**Work instructions**
In the listing below, find the line containing "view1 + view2" and the line containing "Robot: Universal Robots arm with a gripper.", then copy exactly everything from the first through the second, except the pictures.

**Source material**

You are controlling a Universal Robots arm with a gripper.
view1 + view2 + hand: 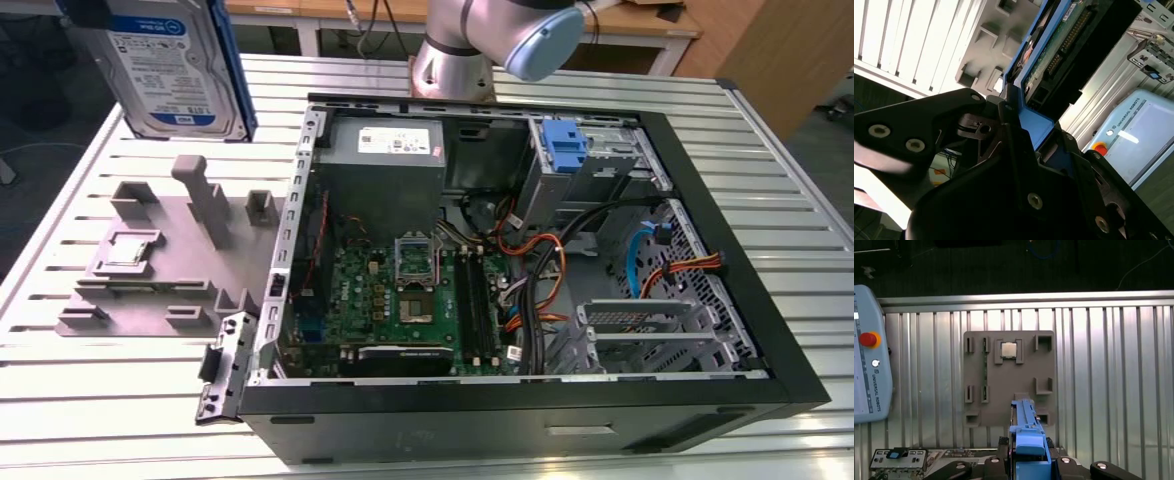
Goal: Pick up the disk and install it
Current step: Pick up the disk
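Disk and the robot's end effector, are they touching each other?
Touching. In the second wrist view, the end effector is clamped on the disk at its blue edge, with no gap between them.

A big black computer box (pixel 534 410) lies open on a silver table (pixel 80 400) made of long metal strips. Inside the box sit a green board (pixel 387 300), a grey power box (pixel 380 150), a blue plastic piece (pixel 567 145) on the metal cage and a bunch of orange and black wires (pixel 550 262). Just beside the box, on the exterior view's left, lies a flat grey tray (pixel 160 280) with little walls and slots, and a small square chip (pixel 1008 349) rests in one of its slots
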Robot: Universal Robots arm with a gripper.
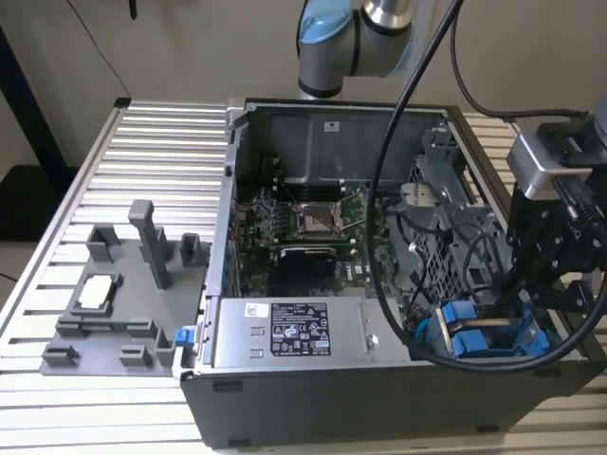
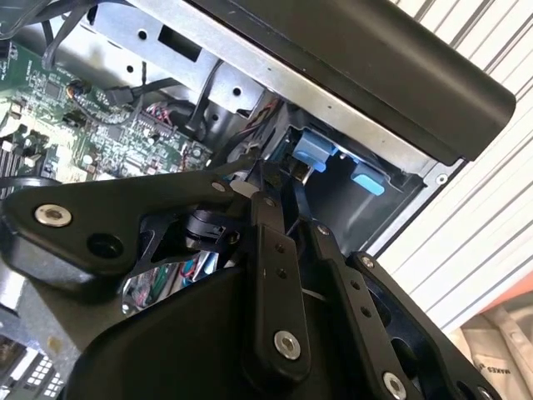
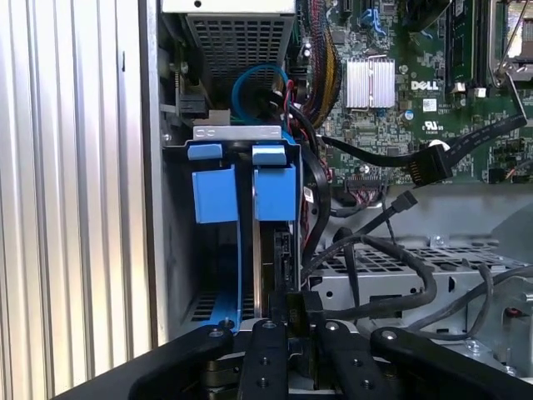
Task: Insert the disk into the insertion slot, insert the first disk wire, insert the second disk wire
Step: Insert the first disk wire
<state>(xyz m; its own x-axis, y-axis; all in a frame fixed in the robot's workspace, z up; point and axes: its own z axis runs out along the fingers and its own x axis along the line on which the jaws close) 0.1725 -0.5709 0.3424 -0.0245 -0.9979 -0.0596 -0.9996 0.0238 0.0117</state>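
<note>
The disk [image 3: 275, 193] stands edge-on in the insertion slot [image 3: 176, 250] at the corner of the open computer case, its bright blue carrier tab at the far end. My gripper [image 3: 290, 323] is at the disk's near end, its fingers [image 3: 265, 342] drawn in close on either side of it. In the exterior view the gripper [image 1: 531, 299] hangs over the blue carrier [image 1: 486, 339] on the case's right. Two loose black disk wires with plugs [image 3: 429, 158] [image 3: 405, 198] lie free beside the bay. In the second wrist view the blue tab [image 2: 312, 150] sits just past the gripper [image 2: 275, 187].
A second blue tab [image 3: 215, 196] sits beside the disk in the bay. A grey labelled power-supply box [image 1: 285, 332] and the motherboard [image 1: 313, 227] lie inside the case. Black cables [image 3: 375, 258] crowd the drive cage. A grey fixture [image 1: 114, 303] stands on the slatted table [image 1: 142, 142].
</note>
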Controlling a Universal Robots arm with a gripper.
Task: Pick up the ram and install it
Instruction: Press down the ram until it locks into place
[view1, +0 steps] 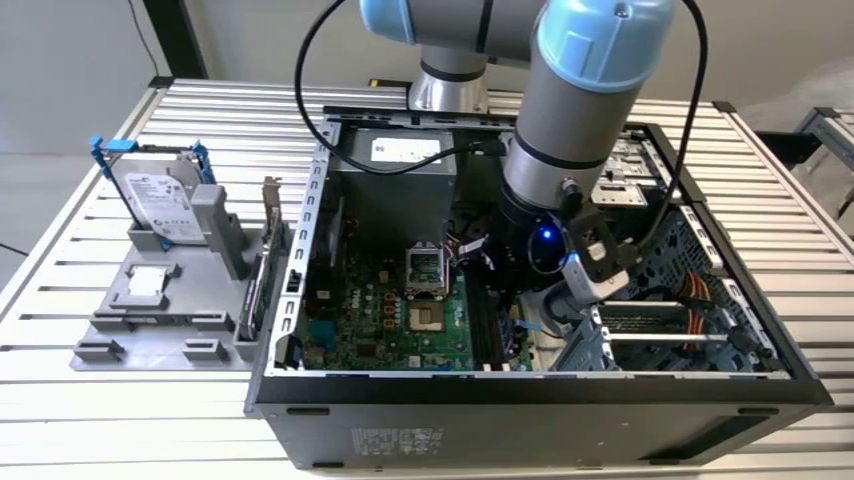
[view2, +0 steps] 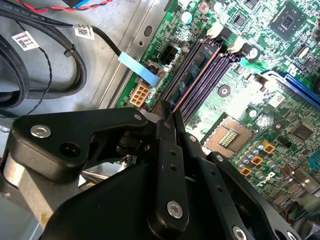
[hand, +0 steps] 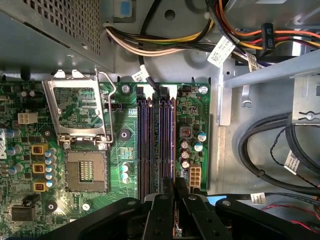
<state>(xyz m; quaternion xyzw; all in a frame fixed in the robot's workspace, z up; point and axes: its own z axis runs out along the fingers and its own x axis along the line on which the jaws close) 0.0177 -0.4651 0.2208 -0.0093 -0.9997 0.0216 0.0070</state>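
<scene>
The ram shows edge-on as a thin reddish-brown strip. It stands in line with the dark memory slots of the green motherboard, at the slot nearest the board's edge. In the first wrist view the ram runs along that outer slot. My gripper is shut on the ram's near end, its black fingers pressed to both sides of it. In the first wrist view the gripper sits right over the slot's end. The exterior view has the arm's wrist low inside the open computer case.
A silver hard drive with blue handles stands on a grey fixture at the exterior view's left, with a bracketed card beside it. The open processor socket lies beside the slots. Black cables and coloured wire bundles crowd the case.
</scene>
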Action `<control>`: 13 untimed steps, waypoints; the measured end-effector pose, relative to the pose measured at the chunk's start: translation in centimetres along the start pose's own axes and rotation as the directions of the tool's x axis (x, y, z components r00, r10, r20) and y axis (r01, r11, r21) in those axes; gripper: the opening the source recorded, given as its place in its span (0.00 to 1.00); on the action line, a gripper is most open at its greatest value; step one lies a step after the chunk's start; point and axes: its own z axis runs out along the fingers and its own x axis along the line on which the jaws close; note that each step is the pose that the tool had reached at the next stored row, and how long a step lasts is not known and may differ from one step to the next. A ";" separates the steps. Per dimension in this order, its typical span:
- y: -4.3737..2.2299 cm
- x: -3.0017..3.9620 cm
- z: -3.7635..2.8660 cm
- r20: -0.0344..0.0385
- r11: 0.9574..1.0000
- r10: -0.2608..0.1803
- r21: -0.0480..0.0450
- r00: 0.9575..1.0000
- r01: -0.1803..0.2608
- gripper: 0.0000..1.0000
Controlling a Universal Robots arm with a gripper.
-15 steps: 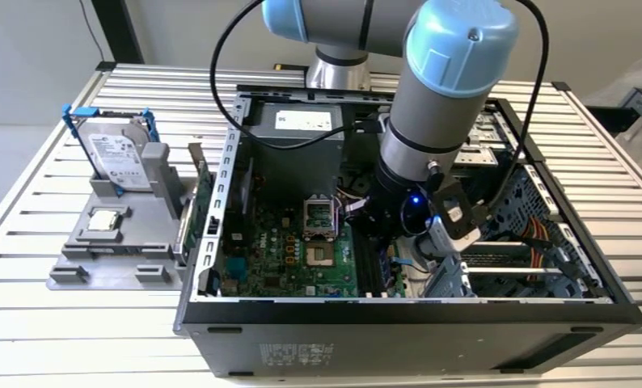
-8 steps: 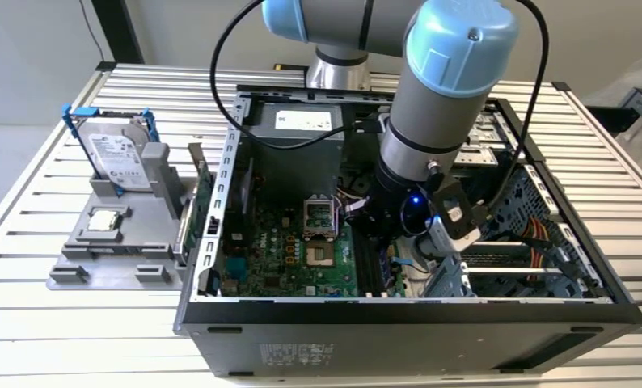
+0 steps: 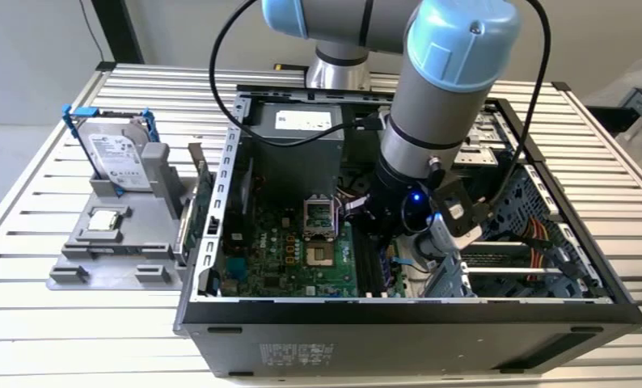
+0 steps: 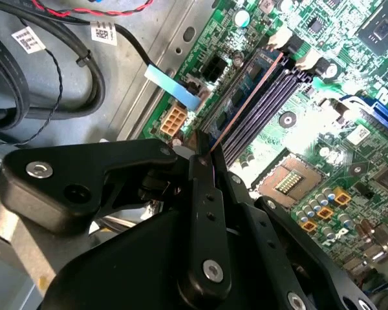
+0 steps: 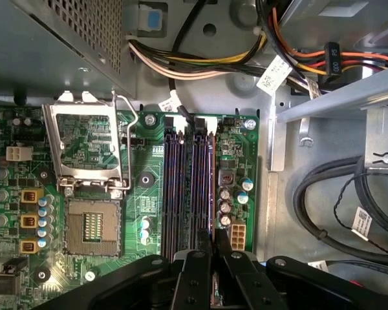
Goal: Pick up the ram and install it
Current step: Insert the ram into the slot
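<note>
exterior: high, far | wrist views: close, share memory slots [image 5: 187,187]

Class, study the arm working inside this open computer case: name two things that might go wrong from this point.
1. The ram stands edge-on over the black slots; a slight misalignment could jam it or stress the motherboard.
2. Loose cables lie close beside the gripper; they might snag.
</note>
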 end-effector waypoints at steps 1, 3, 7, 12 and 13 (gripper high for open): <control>0.00 0.02 0.00 0.000 1.000 0.002 0.000 1.000 -0.002 0.00; 0.01 0.04 -0.02 0.000 1.000 0.005 0.000 1.000 -0.005 0.00; 0.03 0.17 -0.02 0.000 1.000 0.012 0.000 1.000 -0.012 0.00; 0.12 0.23 0.00 0.000 1.000 0.018 0.000 1.000 -0.018 0.00; 0.12 0.24 0.01 0.000 1.000 0.019 0.000 1.000 -0.019 0.00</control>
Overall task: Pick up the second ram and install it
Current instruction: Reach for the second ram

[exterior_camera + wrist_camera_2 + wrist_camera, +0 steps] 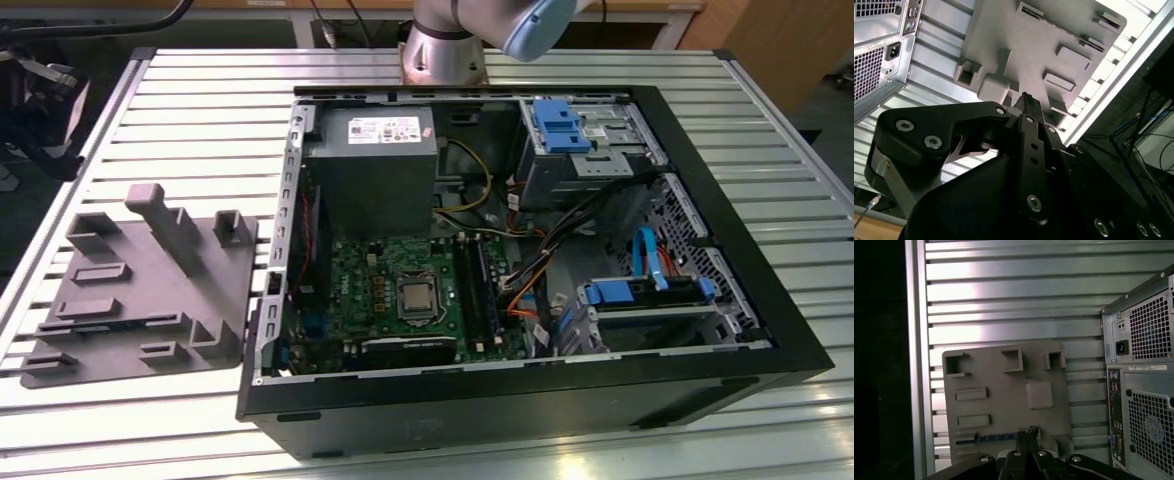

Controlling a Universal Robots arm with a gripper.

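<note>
1. Grey plastic tray with raised blocks is laid on the slatted aluminium worktop, just beside the open black computer case, on the exterior view's left.
2. The second ram, a slim dark stick with a bluish edge, is seen in the first wrist view seated on edge in a slot of the tray.
3. The black claw is held over the tray, its tips close to one end of the ram. The fingers are drawn narrow, nearly together, and nothing is gripped.
4. Inside the case are contained a grey power supply, a green motherboard with long black slots, blue-clipped drive cages and loose cables.
</note>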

**Answer to the exercise**
view1 + view2 + hand: 
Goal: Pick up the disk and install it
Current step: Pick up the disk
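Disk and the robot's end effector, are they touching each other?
Touching. In the second wrist view, the end effector is clamped on the disk at its blue edge, with no gap between them.

A big black computer box (pixel 534 410) lies open on a silver table (pixel 80 400) made of long metal strips. Inside the box sit a green board (pixel 387 300), a grey power box (pixel 380 150), a blue plastic piece (pixel 567 145) on the metal cage and a bunch of orange and black wires (pixel 550 262). Just beside the box, on the exterior view's left, lies a flat grey tray (pixel 160 280) with little walls and slots, and a small square chip (pixel 1008 349) rests in one of its slots
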Robot: Universal Robots arm with a gripper.

There is nothing more to this exercise.